Wydawać by się mogło, że takie zachęcanie mediów do wkraczania w życie prywatne jest co najmniej niesmaczne. To nieprawda. Aktor ma prawo „handlować" swoim wizerunkiem, bo on jest towarem. Jeśli dla zwiększenia sprzedaży jakichś produktów zastępy marketingowców wymyślają coraz bardziej wyraziste kampanie reklamowe, to i artysta dla otrzymania ciekawszych, lepiej płatnych propozycji ma prawo tak manipulować swoim wizerunkiem, by był atrakcyjny dla producentów muzycznych, filmowych czy choćby reklamodawców.

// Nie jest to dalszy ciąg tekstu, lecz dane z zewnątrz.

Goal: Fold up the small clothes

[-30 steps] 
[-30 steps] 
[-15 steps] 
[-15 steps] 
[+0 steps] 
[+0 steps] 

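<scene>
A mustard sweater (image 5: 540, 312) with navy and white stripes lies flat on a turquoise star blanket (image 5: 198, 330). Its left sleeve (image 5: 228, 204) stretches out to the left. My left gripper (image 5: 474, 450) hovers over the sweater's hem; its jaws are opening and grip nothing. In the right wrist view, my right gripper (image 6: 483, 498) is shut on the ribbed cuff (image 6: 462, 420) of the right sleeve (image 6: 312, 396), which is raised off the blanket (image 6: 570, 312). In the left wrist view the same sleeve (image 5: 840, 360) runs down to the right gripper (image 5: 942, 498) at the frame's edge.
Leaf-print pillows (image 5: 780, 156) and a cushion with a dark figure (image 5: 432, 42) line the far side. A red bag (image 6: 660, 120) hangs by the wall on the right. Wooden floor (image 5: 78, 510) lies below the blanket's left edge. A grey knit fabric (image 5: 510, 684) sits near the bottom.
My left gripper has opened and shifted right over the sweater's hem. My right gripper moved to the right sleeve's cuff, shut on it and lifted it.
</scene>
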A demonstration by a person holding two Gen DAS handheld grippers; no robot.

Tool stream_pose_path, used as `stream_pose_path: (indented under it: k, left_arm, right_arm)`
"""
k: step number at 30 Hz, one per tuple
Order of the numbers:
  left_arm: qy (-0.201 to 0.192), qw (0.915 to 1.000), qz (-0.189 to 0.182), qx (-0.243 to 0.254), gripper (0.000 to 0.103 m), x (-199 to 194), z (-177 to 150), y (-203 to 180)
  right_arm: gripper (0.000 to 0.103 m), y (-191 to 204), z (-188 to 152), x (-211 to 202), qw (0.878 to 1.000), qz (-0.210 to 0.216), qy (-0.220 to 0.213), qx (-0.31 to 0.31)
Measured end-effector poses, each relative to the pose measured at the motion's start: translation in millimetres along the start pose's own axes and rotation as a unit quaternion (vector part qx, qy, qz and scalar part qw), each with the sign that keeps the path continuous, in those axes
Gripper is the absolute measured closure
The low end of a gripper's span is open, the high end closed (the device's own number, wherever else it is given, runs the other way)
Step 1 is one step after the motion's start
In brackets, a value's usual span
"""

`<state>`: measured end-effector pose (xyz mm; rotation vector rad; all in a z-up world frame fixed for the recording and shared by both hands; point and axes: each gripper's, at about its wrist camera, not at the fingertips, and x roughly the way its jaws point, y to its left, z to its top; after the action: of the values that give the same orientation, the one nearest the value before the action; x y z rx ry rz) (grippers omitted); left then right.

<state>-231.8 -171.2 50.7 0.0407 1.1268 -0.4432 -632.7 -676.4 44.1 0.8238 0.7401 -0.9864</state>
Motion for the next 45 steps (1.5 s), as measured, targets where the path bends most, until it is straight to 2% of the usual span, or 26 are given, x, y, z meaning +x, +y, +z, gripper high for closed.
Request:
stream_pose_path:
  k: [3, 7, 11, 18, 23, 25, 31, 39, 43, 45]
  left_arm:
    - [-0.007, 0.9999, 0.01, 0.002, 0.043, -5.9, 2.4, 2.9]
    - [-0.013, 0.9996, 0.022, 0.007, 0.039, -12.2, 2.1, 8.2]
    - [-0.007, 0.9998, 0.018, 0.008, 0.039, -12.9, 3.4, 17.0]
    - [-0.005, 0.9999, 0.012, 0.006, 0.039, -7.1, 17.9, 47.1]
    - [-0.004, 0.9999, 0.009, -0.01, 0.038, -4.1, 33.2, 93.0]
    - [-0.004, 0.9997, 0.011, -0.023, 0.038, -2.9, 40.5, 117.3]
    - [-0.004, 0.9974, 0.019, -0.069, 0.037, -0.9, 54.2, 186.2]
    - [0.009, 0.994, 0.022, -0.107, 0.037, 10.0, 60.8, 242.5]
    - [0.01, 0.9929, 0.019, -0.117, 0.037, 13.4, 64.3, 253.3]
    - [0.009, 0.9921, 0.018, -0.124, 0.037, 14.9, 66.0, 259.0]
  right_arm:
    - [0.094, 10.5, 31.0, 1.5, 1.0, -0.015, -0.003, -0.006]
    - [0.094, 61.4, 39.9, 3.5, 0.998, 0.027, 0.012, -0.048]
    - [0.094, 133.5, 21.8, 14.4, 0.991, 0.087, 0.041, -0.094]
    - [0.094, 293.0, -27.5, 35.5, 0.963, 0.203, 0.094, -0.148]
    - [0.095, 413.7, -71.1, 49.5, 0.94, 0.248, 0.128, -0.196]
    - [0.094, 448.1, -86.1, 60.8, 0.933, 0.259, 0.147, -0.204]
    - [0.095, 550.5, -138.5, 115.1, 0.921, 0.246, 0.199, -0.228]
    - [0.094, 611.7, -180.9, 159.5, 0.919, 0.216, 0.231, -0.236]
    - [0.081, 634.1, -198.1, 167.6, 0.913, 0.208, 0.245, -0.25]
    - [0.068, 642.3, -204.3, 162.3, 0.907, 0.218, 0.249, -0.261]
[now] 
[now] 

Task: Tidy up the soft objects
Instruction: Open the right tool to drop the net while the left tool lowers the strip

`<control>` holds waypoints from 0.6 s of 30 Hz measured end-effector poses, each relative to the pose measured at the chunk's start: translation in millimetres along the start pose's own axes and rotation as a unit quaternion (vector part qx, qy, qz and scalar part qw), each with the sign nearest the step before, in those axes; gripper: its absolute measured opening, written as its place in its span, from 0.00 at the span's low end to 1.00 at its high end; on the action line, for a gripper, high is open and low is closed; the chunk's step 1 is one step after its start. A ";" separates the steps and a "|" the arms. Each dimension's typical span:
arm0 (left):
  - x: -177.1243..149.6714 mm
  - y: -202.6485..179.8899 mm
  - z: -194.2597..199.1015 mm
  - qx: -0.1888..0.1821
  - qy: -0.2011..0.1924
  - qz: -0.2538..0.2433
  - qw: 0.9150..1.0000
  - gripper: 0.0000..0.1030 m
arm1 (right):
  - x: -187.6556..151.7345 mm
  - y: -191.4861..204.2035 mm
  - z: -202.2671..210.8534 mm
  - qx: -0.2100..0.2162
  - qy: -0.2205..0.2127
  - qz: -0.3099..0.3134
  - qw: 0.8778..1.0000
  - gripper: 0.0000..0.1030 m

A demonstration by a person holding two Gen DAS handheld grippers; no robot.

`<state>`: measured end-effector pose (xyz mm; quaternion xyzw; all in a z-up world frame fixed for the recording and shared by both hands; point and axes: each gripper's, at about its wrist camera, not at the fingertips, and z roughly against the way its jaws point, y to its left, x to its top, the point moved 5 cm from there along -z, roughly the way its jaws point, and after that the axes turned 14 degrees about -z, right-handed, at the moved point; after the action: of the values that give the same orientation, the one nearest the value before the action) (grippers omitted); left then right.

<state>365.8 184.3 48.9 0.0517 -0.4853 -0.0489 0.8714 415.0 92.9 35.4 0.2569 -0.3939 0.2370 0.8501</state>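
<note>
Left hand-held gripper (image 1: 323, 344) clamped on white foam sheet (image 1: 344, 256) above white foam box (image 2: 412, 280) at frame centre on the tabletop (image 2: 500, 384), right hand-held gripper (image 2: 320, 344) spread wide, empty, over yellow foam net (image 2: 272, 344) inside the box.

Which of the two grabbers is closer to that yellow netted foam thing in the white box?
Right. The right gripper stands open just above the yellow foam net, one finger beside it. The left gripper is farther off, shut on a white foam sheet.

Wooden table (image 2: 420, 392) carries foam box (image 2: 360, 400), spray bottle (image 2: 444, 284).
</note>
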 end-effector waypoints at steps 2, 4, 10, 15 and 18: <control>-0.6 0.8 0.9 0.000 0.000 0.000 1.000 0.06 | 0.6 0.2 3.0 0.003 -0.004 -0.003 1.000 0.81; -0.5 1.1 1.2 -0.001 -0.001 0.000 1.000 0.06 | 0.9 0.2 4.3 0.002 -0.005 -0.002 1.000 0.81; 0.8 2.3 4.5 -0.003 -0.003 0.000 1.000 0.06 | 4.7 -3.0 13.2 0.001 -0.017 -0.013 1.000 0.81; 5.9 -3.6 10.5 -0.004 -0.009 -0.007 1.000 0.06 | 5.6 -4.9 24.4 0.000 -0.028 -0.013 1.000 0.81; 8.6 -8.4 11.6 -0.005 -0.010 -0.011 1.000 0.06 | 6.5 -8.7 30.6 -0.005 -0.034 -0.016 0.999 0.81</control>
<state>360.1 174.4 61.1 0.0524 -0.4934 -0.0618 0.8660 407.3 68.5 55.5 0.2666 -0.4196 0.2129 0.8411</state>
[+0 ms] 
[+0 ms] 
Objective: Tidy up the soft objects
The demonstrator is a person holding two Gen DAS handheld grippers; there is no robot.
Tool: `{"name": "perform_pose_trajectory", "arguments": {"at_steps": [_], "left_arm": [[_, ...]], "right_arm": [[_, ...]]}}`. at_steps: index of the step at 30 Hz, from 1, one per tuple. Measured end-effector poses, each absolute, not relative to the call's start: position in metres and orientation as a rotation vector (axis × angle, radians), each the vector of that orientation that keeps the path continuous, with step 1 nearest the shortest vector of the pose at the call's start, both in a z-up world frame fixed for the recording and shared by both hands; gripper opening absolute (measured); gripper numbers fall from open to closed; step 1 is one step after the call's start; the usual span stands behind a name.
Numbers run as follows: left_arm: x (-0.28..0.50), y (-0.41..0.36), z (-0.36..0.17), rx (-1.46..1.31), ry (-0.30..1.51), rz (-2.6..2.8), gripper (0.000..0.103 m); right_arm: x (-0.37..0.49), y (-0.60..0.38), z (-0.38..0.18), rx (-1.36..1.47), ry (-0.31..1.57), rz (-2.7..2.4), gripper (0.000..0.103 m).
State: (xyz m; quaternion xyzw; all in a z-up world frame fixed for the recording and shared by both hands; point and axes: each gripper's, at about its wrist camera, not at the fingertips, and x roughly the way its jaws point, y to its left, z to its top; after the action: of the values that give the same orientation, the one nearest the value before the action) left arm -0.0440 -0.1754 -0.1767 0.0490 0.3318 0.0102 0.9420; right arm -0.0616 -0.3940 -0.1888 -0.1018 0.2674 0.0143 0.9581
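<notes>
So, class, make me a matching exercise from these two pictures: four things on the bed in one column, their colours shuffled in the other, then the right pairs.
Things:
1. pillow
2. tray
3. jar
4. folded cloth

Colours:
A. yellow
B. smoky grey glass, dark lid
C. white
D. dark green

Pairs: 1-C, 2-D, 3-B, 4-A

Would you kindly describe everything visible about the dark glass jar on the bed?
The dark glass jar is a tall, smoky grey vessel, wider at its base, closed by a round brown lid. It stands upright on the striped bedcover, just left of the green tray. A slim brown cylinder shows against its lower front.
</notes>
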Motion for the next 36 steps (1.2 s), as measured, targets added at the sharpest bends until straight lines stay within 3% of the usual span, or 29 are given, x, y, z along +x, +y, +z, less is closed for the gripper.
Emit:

Osoba powszechnie znana: polityk, muzyk czy aktor, decyduje jednak za każdym razem, ile prywatności chce pokazać światu. Zgody takiej nie można domniemywać. Nie jest też nieograniczona w czasie. Niedopuszczalne jest przyjmowanie, że skoro raz przesunęła granicę prywatności, to obszar ten został poszerzony i nie podlega już ochronie. Jeżeli artystka pozwoliła się sfotografować w negliżu, to nie znaczy, że można publikować następne zdjęcia, jak się opala topless na plaży. Redakcje pozywane za naruszenie dobra osobistego argumentują, że zdjęcie czy film, na którym przedstawiony jest celebryta, często w krępujących sytuacjach, są związane z jego funkcją w społeczeństwie. Ta funkcja, zdaniem redakcji, to pewien wzorzec postępowania, który ma wpływ na kształtowanie czy nawet wychowanie odbiorców. Powołują się na treść art. 81 § 2 pkt 1 ustawy o prawach autorskich i pokrewnych. Nic bardziej mylnego. Żaden przepis prawa nie nakazuje zachowywać się osobom publicznym w życiu prywatnym przyzwoicie. One także mają prawo popełniać błędy, postępować niestosownie w życiu prywatnym. Mają także prawo takie zachowanie chronić, jeżeli chcą.
Pewna polska aktorka prowadziła rozwód nie tylko na sali sądowej, ale i na łamach prasy. Możemy to oceniać w kategoriach co najwyżej moralnych, bo miała do tego prawo. Artystka dała przyzwolenie na publikowanie szczegółów z jej życia prywatnego. Oczywiście, mąż celebrytki może nie życzyć sobie upubliczniania intymnych dla niego treści i jego prawo pozostaje również pod ochroną.
W judykacie z 14 grudnia 2011 r. (I CSK 111/11) Sąd Najwyższy wskazał, że „nie można zgodzić się z tym, że udzielenie przez osobę publiczną wywiadu stacji telewizyjnej czy prasie plotkarskiej o związku z inną osobą stanowiło zgodę na naruszenie prawa do prywatności także w odniesieniu do informacji, których sama nie ujawniła. Zgoda ta nie może być utożsamiana z zezwoleniem na ujawnianie wszystkich faktów należących do sfery ich życia prywatnego (...)".